About this exercise: The lines from the start of the data through the line with "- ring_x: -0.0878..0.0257" are to be returned verbatim; all later lines are to be omitted.

Dataset records:
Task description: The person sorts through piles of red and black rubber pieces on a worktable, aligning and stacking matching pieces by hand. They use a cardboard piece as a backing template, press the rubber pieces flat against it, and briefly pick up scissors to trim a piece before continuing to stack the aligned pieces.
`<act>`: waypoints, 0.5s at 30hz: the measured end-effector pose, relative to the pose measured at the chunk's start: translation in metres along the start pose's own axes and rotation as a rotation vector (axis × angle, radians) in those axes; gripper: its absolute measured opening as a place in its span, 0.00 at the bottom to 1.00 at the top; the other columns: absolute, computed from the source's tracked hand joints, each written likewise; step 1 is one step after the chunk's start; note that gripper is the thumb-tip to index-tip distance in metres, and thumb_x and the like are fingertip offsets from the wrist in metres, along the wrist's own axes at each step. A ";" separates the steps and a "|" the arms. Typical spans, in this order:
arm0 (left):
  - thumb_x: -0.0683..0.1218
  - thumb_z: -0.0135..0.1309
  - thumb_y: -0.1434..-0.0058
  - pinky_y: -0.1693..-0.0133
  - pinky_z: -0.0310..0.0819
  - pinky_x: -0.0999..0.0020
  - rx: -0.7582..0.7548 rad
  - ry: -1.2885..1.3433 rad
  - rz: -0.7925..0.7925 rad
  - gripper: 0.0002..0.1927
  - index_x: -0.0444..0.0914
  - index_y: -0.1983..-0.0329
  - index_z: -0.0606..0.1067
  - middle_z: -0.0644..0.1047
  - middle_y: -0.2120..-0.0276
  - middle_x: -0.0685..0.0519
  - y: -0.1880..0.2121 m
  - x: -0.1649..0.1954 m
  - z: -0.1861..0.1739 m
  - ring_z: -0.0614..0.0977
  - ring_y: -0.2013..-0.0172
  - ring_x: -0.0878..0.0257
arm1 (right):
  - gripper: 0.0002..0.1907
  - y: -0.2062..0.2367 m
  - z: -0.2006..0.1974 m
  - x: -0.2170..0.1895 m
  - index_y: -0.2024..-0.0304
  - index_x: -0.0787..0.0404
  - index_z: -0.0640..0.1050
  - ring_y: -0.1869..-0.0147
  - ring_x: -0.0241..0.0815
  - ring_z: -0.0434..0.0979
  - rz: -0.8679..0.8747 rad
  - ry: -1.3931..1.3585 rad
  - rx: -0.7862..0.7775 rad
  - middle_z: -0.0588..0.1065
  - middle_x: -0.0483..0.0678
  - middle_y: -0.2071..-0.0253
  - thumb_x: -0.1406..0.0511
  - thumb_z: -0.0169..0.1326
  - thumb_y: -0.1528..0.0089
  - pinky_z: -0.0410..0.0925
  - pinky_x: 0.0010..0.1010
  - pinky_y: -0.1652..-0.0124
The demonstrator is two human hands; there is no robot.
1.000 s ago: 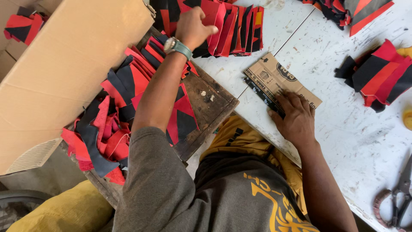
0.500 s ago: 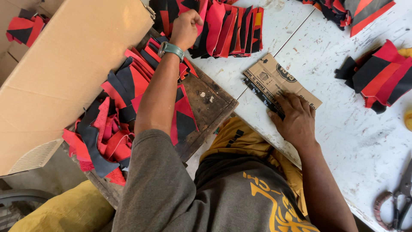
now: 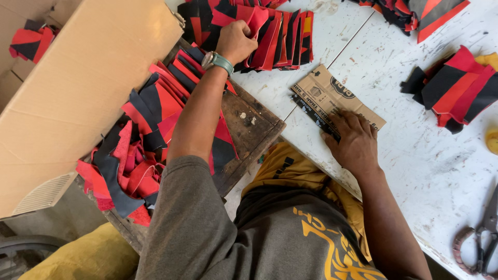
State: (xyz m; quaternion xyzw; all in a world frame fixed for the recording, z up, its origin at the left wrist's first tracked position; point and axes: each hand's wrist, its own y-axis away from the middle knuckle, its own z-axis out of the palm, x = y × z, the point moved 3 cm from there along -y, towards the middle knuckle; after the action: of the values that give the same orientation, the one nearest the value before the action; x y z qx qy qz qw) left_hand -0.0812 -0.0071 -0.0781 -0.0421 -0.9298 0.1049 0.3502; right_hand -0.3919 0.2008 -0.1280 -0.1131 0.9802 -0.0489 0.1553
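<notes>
My left hand, with a watch on the wrist, reaches far forward and grips a red piece in a fanned row of red and black cut pieces at the far side of the white table. My right hand rests flat, fingers spread, on a brown cardboard piece lying on the table near its front edge. A dark strip lies under the cardboard's near edge.
A heap of red and black cut pieces covers a wooden board at my left. A big cardboard box stands left. More red and black stacks lie at the right. Scissors sit at the lower right.
My left hand has moved a little farther into the fanned row and closed on a red piece. My right hand has stayed on the cardboard.
</notes>
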 end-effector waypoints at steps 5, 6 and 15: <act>0.46 0.68 0.58 0.63 0.77 0.56 0.044 -0.121 0.009 0.19 0.30 0.68 0.77 0.82 0.69 0.39 0.002 0.013 0.002 0.83 0.65 0.44 | 0.30 -0.011 -0.006 -0.002 0.40 0.57 0.78 0.34 0.60 0.69 0.011 0.006 0.008 0.72 0.57 0.36 0.53 0.63 0.43 0.60 0.55 0.37; 0.45 0.67 0.56 0.61 0.78 0.57 0.033 -0.052 -0.003 0.18 0.31 0.66 0.77 0.82 0.67 0.40 0.001 0.014 0.000 0.84 0.64 0.46 | 0.31 -0.017 -0.009 -0.007 0.39 0.58 0.77 0.33 0.59 0.69 -0.019 -0.030 0.041 0.71 0.57 0.35 0.52 0.63 0.41 0.60 0.55 0.36; 0.42 0.60 0.51 0.59 0.80 0.60 -0.059 0.100 -0.066 0.13 0.34 0.61 0.81 0.83 0.65 0.40 0.000 0.002 -0.012 0.86 0.62 0.48 | 0.43 -0.146 0.012 -0.121 0.25 0.54 0.59 0.21 0.62 0.48 -0.265 -0.197 -0.078 0.50 0.54 0.22 0.46 0.55 0.36 0.49 0.62 0.32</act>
State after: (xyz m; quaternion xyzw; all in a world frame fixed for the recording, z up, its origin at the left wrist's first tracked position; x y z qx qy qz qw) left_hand -0.0749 -0.0046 -0.0679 -0.0271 -0.9147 0.0636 0.3982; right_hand -0.2453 0.0870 -0.0849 -0.2517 0.9378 -0.0195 0.2385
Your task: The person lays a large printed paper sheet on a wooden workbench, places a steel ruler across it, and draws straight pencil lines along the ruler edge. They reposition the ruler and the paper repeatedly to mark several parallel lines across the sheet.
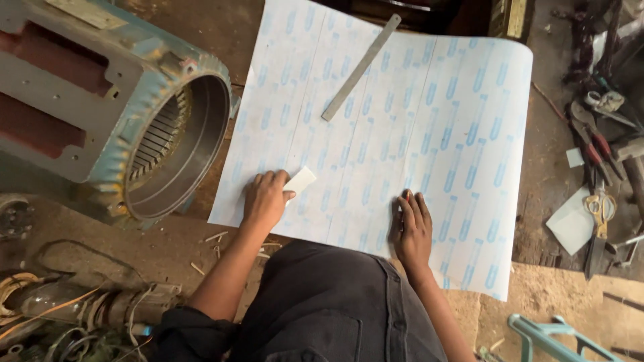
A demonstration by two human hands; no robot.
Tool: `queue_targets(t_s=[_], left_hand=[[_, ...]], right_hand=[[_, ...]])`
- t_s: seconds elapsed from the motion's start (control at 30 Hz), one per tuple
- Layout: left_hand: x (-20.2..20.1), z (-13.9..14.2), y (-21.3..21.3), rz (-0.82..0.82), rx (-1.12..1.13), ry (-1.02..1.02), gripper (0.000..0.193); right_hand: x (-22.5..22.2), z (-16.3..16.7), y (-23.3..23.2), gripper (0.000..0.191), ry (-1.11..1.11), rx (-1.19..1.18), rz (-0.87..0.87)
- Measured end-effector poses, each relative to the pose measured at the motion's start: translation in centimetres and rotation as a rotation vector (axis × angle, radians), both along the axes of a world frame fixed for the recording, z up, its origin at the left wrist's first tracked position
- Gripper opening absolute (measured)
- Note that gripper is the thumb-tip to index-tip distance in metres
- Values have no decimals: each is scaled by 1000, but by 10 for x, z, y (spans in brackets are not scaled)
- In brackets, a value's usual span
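A large white sheet (429,121) printed with pale blue marks lies flat on the workbench. My left hand (265,199) rests on its near left part and pinches a small white card (301,179) against it. My right hand (411,228) presses flat on the sheet's near middle, fingers together, holding nothing. A long steel ruler (360,68) lies diagonally on the far part of the sheet, away from both hands. My dark trousers (335,302) fill the bottom centre.
A big electric motor housing (114,114) with its open stator bore sits at the left, touching the sheet's edge. Pliers, scissors (602,209) and paper scraps lie at the right. Tangled wires (60,308) crowd the lower left; a teal frame (543,335) stands at lower right.
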State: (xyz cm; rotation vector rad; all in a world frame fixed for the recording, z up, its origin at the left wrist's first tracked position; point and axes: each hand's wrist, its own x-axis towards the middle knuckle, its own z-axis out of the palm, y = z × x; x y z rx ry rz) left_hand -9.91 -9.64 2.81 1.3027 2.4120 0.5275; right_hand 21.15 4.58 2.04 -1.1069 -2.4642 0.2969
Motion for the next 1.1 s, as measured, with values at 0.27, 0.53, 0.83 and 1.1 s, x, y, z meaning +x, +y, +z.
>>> queue_targets(t_s=[0.27,0.53,0.83,1.1], left_hand=[[15,-3,58,-92,157,-32,22],[58,-4,91,-287,136,-48,14],[119,-8,60,-257,262,164,25],[157,-15,36,-193,221,228,35]], right_hand=[[12,8,8,33,-49,-42,81],[29,10,20,33,-4,-108,148],[41,8,35,32,41,-151,207],[51,5,37,34,13,-153,256]])
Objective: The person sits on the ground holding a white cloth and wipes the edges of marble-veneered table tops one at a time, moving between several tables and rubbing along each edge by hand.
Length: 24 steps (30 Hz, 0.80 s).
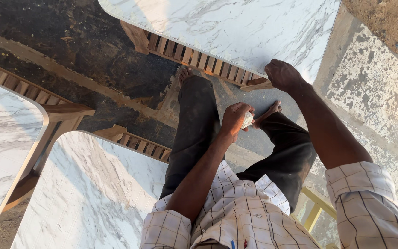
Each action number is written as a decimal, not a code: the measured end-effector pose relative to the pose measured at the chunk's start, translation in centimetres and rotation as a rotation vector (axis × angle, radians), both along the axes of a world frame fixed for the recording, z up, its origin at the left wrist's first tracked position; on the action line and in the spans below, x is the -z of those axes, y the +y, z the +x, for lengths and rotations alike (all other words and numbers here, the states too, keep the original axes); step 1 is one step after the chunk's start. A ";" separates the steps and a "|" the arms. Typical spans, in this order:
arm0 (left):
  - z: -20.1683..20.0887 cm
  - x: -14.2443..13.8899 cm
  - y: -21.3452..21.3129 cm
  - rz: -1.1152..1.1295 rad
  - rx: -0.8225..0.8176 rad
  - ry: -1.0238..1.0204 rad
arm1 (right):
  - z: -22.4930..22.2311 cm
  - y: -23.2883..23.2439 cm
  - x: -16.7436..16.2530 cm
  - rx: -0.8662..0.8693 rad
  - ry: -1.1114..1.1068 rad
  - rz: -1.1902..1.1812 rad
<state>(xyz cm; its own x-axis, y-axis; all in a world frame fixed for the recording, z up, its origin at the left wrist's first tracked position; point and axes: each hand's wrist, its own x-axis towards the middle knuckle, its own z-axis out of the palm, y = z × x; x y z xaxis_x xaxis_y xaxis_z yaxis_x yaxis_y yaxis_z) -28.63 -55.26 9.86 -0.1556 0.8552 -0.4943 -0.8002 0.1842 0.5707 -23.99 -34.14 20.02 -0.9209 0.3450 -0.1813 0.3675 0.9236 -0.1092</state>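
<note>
left hand [236,117] closed around white wad [247,121], right hand [283,74] curled over marble counter [236,27] edge by wooden slats [194,57], bare feet on floor

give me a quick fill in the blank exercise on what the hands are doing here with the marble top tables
1. The left hand is closed around a small whitish ____.
2. The right hand rests on the ____ of the marble-topped table in front.
3. Under that table's top runs a row of short wooden ____.
4. The person's feet are ____, with no shoes.

Missing words: lump; corner; slats; bare
</note>
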 end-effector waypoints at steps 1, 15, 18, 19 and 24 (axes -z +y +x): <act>0.0 -0.1 0.0 -0.002 0.003 -0.003 | -0.2 -0.1 -0.1 0.026 -0.044 0.046; 0.3 -0.7 0.0 -0.028 0.021 0.023 | 1.1 -3.6 0.7 0.205 0.136 0.170; 0.4 -0.6 0.0 -0.052 0.041 0.077 | 1.0 -6.3 2.8 0.329 0.197 0.265; 0.3 -0.4 0.1 -0.082 0.032 0.078 | 0.9 -7.1 3.5 0.373 0.231 0.292; 0.2 0.3 0.6 -0.152 -0.023 0.066 | -0.3 -8.4 7.2 0.478 0.238 0.112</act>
<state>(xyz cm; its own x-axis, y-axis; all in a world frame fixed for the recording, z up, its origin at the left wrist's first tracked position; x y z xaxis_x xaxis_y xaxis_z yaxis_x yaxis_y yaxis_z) -28.46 -54.70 9.60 -0.2110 0.7670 -0.6060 -0.7670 0.2544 0.5891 -24.30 -42.49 12.86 -0.6676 0.7408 0.0745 0.7267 0.6701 -0.1512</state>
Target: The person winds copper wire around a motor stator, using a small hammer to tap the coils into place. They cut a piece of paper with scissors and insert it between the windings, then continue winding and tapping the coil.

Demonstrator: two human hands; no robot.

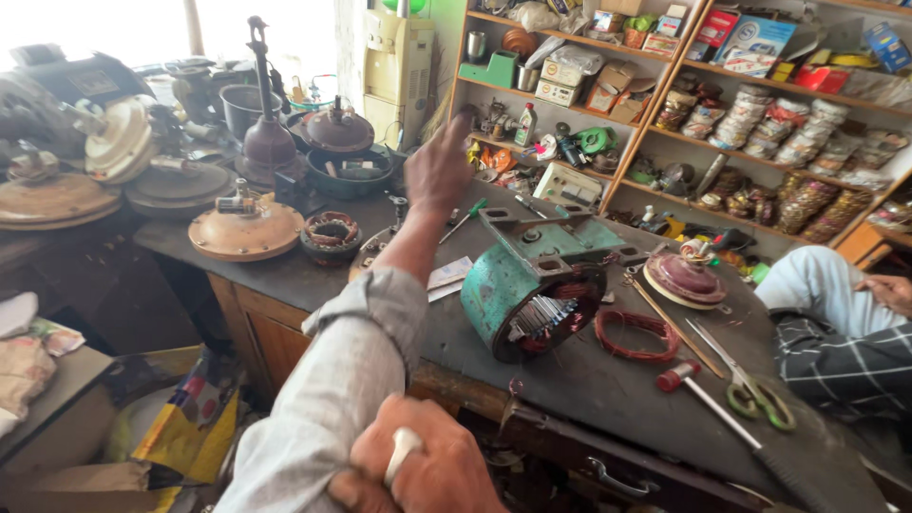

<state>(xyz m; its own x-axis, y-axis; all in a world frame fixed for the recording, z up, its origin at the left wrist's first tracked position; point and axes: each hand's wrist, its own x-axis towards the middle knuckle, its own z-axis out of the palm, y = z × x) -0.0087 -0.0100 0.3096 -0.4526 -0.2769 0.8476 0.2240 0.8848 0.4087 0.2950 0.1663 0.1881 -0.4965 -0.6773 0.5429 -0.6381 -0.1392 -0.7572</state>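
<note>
— What's nearest the front edge of the bench (pixel 589 380)?
— The motor housing (pixel 532 294), lying on its side. The wire coil (pixel 635 334) is just to its right, with the scissors (pixel 750 385) and hammer (pixel 722 413) farther right.
— And behind?
— A screwdriver (pixel 465 218) lies behind the housing; shelves (pixel 665 85) stand past the back edge. Fan parts (pixel 245 228) sit at the left end.

1. Dark workbench (pixel 608 399): red-headed hammer (pixel 720 412) near the front edge, green-handled scissors (pixel 752 388) just beside it.
2. Loose coil of copper wire (pixel 635 334) lying flat; maroon round cover (pixel 684 279) behind it.
3. Green-handled screwdriver (pixel 465 218) mid-bench.
4. Left end: tan fan cover (pixel 245 233), wound stator ring (pixel 331 231) touching it.
5. Wooden shelves (pixel 655 112) packed with boxes and wire spools.
6. Cream water dispenser (pixel 399 66) by the window.
7. Another person's pale sleeve (pixel 817 280) at the right edge.
</note>
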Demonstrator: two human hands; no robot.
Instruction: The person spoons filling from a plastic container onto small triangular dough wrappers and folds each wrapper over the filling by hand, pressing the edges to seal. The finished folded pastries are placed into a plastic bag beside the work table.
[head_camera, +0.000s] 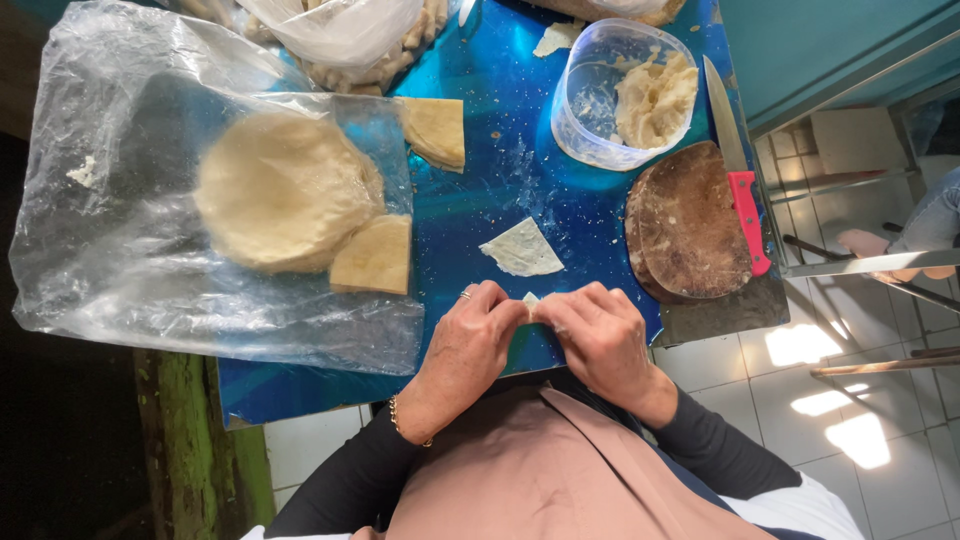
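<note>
My left hand (468, 345) and my right hand (598, 338) meet at the near edge of the blue table (500, 200), fingers pinched together on a small pale dough piece (529, 299) that mostly hides between them. Just beyond the hands lies a triangular dough sheet (521, 249). A round stack of dough sheets (283, 188) and a wedge-shaped stack (375, 256) rest on a clear plastic bag (120, 250) to the left. Another wedge (436, 130) lies further back.
A clear plastic tub (592, 95) with pale filling stands at the back right. Beside it lie a round wooden board (690, 222) and a red-handled knife (738, 160). A bag of finished rolls (350, 40) sits at the back. Tiled floor and metal frame lie right.
</note>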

Exercise answer:
Task description: The person sorts through piles of red and black rubber pieces on a worktable, aligning and stacking matching pieces by hand. They use a cardboard piece as a backing template, press the rubber pieces flat against it, and briefly pick up scissors to trim a piece before continuing to stack the aligned pieces.
`<act>`: waypoints, 0.5s at 30hz: the measured end-effector pose, relative to the pose measured at the chunk's start: translation in metres along the start pose's own axes and rotation as a rotation vector (axis × angle, radians) in those axes; gripper: its absolute measured opening as a place in its span, 0.00 at the bottom to 1.00 at the top; the other columns: absolute, computed from the source's tracked hand joints, each written likewise; step 1 is one step after the chunk's start; note that gripper is the thumb-tip to index-tip distance in metres, and thumb_x and the like are fingertip offsets from the wrist in metres, along the wrist's own axes at each step. A ";" separates the steps and a "|" the arms. Typical spans, in this order:
arm0 (left):
  - thumb_x: -0.0683..0.1218
  - thumb_z: -0.0135..0.1309
  - thumb_y: -0.1434..-0.0058
  - pinky_y: -0.1693..-0.0133
  - pinky_z: -0.0310..0.0819
  - pinky_x: -0.0999..0.0020
  - rx: -0.7582..0.7548 rad
  - ry: -1.2885..1.3433 rad
  - rz: -0.7925..0.7925 rad
  - gripper: 0.0002..0.1927
  - index_x: -0.0444..0.0914
  - index_y: -0.1983..-0.0329
  - index_z: -0.0606..0.1067
  - middle_z: -0.0644..0.1047
  - middle_y: -0.2120..-0.0276
  - middle_x: -0.0685..0.0519
  - y: -0.1880..0.2121 m
  - x: -0.1649..0.1954 m
  - z: -0.1861..0.1739 m
  - ring_z: -0.0614..0.0977
  - ring_y: -0.2013..-0.0172
  - ring_x: -0.0878..0.0257

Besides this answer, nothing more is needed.